Шиллеръ былъ лучшій другъ, лучшій отецъ, лучшій супругъ; нѣтъ добродѣтели, которой бы не имѣлъ сей тихій и кроткій человѣкъ, воспламененный только дарованіемъ; любовь къ свободѣ, почтеніе къ женщинамъ, энтузіазмъ къ изящнымъ искусствамъ, усердіе къ Божеству, одушевленный Шиллеромъ геній, и въ разборѣ его сочиненій не трудно указать, къ какой именно добродѣтели относятся его мастерскія творенія. Говорятъ давно, что разумъ можетъ все замѣнить; вѣрю этой возможности въ тѣхъ сочиненіяхъ, гдѣ торжествуетъ одно искуство; но для того, что бы изобразить человѣческую природу въ ея буряхъ и въ ея безднахъ, воображеніе недостаточно, надобно имѣть душу, испытавшую потрясенія бури, но успокоенную небесною тишиною.
Въ первый разъ видѣла я Шиллера въ пріемной залъ Веймарскаго Герцога и Герцогини, въ обществѣ, составленномъ изъ просвѣщенныхъ и знаменитыхъ людей. Онъ читалъ хорошо на Французскомъ языкѣ, но говорилъ дурно. Съ жаромъ защищало преимущество нашей драматической системы передъ всѣми другими; онъ не отказался со мной спорить, и не заботясь ни мало о затрудненіи и медлительности, съ которыми онъ изъяснялся на Французскомъ языкѣ, не боясь мнѣнія слушателей, несогласныхъ съ его образомъ мыслей, говорилъ только по убѣжденію своего ума. Съ начала я опровергала его Французскимъ оружіемъ — живостію и шутками; но скоро замѣтила въ рѣчахъ Шиллера столько мыслей сквозь препятствія словъ; такъ удивилась я простотѣ сего характера, который заставилъ великаго генія вступить въ бой безъ помощи и съ недостаткомъ словъ для объясненія своихъ мыслей; такаго скромнаго и безпечнаго человѣка нашла въ немъ относительно къ собственнымъ его успѣхамъ, столь гордаго и ревностнаго защитника того, что казалось ему истиною, что съ того часа я посвятила ему сердечное мое уваженіе.
Не въ старыхъ еще лѣтахъ постигнутый отчаянною болѣзнію, онъ имѣлъ ту отраду, что жена и дѣти, достойныя его привязанности въ нимъ, усладили для него послѣдніе часы жизни.
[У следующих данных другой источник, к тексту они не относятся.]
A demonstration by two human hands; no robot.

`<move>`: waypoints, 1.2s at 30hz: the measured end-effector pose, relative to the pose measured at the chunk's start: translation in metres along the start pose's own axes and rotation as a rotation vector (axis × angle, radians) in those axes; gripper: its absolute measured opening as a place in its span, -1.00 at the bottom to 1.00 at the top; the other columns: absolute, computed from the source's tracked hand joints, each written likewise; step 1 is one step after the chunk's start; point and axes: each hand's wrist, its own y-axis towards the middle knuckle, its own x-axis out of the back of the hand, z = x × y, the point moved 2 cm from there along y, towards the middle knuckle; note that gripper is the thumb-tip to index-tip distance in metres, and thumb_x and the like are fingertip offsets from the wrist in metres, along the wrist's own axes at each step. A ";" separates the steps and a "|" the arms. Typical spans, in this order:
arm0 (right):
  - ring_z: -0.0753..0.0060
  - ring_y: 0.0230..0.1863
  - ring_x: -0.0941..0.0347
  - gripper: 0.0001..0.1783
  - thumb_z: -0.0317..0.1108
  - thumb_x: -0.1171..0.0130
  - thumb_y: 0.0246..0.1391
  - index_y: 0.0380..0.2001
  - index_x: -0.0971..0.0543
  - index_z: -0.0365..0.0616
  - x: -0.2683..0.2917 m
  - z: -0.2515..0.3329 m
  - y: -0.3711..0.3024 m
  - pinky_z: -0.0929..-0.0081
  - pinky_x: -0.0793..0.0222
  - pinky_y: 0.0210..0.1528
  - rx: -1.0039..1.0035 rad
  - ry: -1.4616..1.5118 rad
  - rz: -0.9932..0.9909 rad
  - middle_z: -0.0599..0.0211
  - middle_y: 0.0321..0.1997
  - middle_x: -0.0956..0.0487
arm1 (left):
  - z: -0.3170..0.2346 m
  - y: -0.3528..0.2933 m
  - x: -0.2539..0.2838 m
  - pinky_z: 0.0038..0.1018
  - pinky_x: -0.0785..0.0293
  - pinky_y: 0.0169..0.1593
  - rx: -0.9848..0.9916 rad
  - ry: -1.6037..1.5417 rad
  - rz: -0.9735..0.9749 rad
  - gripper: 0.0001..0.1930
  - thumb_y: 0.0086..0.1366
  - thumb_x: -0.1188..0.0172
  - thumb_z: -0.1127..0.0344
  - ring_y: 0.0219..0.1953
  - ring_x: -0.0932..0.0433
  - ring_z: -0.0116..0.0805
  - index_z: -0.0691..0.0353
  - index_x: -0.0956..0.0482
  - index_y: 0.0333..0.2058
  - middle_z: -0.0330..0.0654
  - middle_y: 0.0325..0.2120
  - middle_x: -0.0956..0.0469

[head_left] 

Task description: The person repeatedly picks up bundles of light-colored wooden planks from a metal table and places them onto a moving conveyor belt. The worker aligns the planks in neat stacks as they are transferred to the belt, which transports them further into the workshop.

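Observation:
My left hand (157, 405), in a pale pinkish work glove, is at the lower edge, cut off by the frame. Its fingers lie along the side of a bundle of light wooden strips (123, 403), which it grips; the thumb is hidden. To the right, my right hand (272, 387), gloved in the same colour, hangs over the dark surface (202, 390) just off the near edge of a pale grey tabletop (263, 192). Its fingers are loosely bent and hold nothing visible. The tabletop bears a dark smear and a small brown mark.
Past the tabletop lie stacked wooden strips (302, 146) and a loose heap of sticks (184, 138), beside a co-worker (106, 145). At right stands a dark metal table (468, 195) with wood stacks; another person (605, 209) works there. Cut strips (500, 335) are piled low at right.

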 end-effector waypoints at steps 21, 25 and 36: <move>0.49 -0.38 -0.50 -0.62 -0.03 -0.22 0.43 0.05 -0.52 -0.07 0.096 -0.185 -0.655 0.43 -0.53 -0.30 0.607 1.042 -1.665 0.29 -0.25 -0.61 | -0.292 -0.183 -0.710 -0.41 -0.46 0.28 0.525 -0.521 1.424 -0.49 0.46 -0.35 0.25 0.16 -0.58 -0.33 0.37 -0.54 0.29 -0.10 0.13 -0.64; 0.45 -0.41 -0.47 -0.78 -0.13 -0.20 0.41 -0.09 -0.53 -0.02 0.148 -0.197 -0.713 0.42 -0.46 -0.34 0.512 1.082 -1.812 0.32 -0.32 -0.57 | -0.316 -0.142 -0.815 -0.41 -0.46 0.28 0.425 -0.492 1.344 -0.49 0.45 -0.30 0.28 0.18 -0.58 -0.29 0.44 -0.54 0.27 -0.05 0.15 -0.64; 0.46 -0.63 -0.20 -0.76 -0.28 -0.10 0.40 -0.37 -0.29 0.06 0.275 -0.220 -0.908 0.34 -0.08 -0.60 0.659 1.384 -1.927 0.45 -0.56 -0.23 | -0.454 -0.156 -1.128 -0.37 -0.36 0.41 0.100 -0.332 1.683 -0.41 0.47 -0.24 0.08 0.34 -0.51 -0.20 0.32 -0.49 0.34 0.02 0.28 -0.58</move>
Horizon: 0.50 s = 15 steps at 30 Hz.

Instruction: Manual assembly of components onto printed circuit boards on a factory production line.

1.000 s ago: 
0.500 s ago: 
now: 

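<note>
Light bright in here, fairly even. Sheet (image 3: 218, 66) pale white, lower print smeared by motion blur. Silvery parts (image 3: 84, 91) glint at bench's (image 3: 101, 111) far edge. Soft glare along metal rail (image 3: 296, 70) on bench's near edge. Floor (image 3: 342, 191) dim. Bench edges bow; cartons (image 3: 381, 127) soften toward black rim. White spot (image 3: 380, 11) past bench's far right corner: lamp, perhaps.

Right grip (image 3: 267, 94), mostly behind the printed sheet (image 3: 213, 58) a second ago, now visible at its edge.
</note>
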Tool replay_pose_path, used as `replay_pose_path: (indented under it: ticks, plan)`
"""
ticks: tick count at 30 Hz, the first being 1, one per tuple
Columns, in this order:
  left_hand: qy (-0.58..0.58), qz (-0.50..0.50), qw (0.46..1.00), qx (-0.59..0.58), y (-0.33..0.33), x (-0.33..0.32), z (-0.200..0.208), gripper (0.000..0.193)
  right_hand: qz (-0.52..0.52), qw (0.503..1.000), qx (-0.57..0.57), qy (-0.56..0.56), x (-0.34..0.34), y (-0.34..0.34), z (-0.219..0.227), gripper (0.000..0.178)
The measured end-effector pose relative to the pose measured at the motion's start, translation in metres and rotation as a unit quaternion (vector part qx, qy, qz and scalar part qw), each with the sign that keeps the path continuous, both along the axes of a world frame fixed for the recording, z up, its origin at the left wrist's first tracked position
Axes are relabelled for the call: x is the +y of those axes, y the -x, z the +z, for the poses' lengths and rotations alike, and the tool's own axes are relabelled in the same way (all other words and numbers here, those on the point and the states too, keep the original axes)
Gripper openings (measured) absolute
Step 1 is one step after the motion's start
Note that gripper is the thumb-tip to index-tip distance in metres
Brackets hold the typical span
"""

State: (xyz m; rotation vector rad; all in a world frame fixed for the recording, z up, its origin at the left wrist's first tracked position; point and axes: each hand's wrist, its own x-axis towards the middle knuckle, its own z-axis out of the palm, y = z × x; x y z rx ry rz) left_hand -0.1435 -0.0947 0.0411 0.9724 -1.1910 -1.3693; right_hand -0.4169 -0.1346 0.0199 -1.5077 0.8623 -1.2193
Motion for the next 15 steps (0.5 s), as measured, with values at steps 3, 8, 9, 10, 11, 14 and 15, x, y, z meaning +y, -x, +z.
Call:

Одна пріятельница, Госпожа Волльцогенъ, которая умѣла понимать Шиллера, спросила его за нѣсколько часовъ до смерти, какъ оаъ себя чувствуетъ. Съ часу на часъ покойнѣе, отвѣчалъ онъ. Въ самомъ дѣлъ, несправедливо ли полагался онъ на Божество, котораго царство самъ подкрѣплялъ на землѣ? не приближался ли онъ къ обители праведныхъ? не бесѣдуетъ ли теперь съ подобными себѣ мужами, и не утѣшился ли свиданіемъ съ друзьями, насъ еще ожидающими?
- ↑ Въ 8 книжкѣ Вѣстника нынѣшняго года (стран. 305) читатели видѣли возраженіе одного Нѣмецкаго писателя на сіе мнѣніе Госпожи Сталь.
- ↑ Здѣсь выраженіе Автора можетъ, по справедливости, показаться страннымъ. П.
- ↑ Болѣе рѣшительности и твердости можетъ быть, но болѣе патріотизма? Развѣ дипломаты, политики и другіе Государственные люди имѣютъ вообще болѣе патріотизма, нежели приватныя или частныя лица? Кажется, что рѣшеніе сего вопроса остается задачею, не смотря на мнѣніе Гжи. Сталь. И.
- ↑ И могли бы слѣдственно повредить патріотизму: это самое не подтверждаетъ перваго мнѣнія Автора. И.